● EXERCISE DESCRIPTION:
Below are some records. Retype exactly the lines from the one containing "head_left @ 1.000" through the one containing "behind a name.", both included, skipping every picture.

● INPUT DATA:
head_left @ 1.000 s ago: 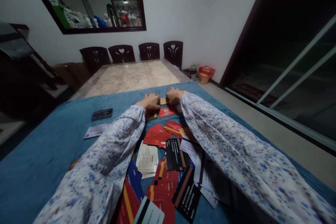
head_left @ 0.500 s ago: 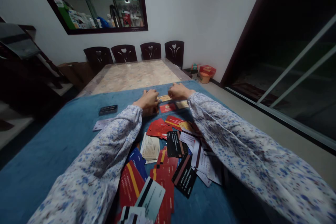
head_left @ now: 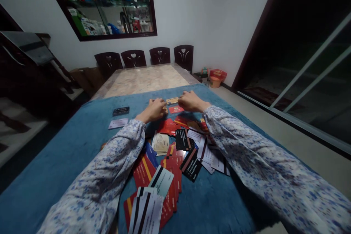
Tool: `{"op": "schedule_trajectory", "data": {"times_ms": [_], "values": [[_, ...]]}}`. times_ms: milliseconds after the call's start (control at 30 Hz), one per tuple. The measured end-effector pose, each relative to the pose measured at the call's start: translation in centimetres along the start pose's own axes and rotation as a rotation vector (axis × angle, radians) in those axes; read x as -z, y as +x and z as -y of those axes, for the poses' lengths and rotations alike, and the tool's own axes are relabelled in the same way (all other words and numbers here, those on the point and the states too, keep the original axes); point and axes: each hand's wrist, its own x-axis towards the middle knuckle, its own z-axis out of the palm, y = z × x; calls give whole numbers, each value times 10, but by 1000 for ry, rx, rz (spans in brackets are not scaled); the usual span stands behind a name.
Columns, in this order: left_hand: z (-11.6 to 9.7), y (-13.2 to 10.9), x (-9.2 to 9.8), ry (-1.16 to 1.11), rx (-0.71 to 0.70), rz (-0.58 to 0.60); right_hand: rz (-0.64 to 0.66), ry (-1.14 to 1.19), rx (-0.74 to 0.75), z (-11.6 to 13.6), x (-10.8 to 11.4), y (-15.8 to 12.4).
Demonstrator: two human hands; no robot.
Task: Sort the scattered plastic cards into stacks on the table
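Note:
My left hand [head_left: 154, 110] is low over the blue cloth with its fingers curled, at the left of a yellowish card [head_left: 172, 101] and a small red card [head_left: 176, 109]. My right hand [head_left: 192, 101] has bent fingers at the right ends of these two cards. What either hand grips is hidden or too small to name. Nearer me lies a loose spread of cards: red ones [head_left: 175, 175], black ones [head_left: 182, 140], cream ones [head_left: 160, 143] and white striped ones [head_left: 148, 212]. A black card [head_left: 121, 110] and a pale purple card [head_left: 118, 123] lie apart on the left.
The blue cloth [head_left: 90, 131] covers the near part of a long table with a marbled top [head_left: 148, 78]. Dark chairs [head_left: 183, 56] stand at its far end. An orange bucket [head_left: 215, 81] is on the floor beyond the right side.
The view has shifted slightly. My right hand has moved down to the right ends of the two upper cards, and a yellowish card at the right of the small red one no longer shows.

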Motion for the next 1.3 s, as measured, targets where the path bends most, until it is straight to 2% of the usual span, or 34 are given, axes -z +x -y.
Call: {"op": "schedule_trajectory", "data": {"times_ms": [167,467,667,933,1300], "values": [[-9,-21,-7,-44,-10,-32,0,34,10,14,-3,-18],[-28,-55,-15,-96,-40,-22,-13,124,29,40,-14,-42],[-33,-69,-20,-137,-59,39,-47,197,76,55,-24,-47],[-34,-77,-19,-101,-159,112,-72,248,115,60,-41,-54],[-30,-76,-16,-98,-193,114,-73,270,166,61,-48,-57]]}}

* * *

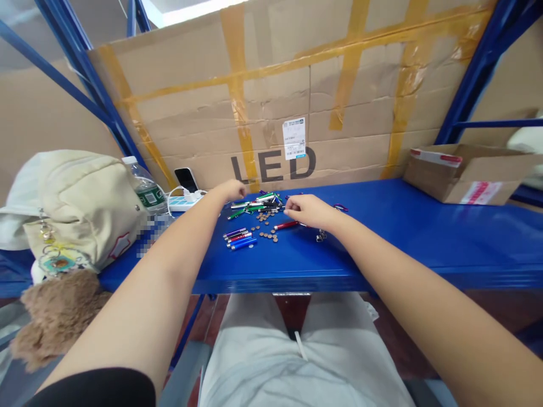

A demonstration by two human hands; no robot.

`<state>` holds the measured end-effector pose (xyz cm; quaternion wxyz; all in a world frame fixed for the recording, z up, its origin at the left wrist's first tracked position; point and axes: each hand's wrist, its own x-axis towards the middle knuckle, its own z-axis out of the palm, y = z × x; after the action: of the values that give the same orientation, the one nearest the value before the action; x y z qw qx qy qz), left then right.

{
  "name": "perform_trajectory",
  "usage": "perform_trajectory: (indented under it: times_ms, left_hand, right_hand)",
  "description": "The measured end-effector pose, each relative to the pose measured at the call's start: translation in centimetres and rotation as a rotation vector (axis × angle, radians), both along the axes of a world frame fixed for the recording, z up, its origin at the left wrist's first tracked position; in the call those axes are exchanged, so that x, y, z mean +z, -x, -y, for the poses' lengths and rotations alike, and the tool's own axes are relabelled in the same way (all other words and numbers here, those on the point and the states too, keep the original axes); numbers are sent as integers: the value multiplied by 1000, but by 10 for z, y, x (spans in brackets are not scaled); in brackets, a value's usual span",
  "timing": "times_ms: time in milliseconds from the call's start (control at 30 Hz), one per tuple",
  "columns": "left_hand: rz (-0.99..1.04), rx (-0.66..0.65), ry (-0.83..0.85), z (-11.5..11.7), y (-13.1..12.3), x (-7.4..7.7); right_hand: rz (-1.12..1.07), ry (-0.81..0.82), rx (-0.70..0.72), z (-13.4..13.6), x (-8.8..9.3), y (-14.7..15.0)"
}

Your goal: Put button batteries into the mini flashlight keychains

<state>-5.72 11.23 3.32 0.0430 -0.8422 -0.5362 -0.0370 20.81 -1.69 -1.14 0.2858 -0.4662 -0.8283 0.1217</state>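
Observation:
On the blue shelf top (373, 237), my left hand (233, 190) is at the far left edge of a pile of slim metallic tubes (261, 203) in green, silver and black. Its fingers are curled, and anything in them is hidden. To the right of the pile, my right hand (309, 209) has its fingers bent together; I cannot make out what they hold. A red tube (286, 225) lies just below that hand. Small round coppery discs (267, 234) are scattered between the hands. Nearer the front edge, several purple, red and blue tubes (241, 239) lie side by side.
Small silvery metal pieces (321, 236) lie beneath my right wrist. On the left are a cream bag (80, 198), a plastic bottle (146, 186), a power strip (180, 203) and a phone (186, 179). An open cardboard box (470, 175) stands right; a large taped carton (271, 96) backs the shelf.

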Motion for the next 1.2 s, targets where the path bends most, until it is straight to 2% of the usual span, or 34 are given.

● WRITTEN SOLUTION:
head_left @ 1.000 s ago: 
head_left @ 0.500 s ago: 
head_left @ now: 
Tool: `{"op": "schedule_trajectory", "data": {"times_ms": [_], "values": [[_, ...]]}}`. times_ms: milliseconds after the call's start (control at 30 Hz), one per tuple. The measured end-effector pose, each relative to the pose measured at the call's start: translation in centimetres along the start pose's own axes and rotation as a rotation vector (axis × angle, radians) in those axes; read x as -z, y as +x and z as -y of those axes, for the poses' lengths and rotations alike, and the tool's own axes are relabelled in the same way (all other words and numbers here, those on the point and the states too, keep the original axes); point and axes: each hand's wrist, its own x-axis towards the middle knuckle, its own z-axis out of the palm, y = z × x; calls give whole numbers, each value times 10, but by 1000 for ry, rx, rz (spans in brackets are not scaled); the usual span stands behind a name.

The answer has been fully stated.